◆ Your goal
Type out the data again. Keep every line exactly the same.
___ Supplied data
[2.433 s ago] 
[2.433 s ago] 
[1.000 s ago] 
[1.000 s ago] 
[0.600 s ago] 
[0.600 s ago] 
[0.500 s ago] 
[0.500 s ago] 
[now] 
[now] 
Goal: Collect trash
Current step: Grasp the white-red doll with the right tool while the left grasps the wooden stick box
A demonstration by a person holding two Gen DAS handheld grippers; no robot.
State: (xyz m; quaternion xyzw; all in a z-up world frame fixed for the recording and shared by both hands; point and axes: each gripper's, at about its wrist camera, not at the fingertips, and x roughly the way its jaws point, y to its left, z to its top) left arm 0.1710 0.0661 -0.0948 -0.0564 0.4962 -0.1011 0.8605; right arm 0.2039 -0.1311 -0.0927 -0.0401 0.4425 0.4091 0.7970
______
◆ Result of this exercise
[2.433 s ago] 
[2.433 s ago] 
[1.000 s ago] 
[1.000 s ago] 
[0.600 s ago] 
[0.600 s ago] 
[0.500 s ago] 
[0.500 s ago] 
[now] 
[now] 
Goal: Collect trash
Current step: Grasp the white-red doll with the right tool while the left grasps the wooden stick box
A demonstration by a person holding two Gen DAS handheld grippers; no robot.
State: (xyz m; quaternion xyzw; all in a z-up world frame fixed for the recording and shared by both hands; point and axes: each gripper's, at about its wrist camera, not at the fingertips, and x roughly the way its jaws point, y to its left, z to its top) left arm 0.1710 0.0661 -0.0948 -0.0564 0.4962 -0.1011 0.8605; right arm 0.2039 -0.1311 -0.0927 -0.0401 0.4425 0.4091 0.7970

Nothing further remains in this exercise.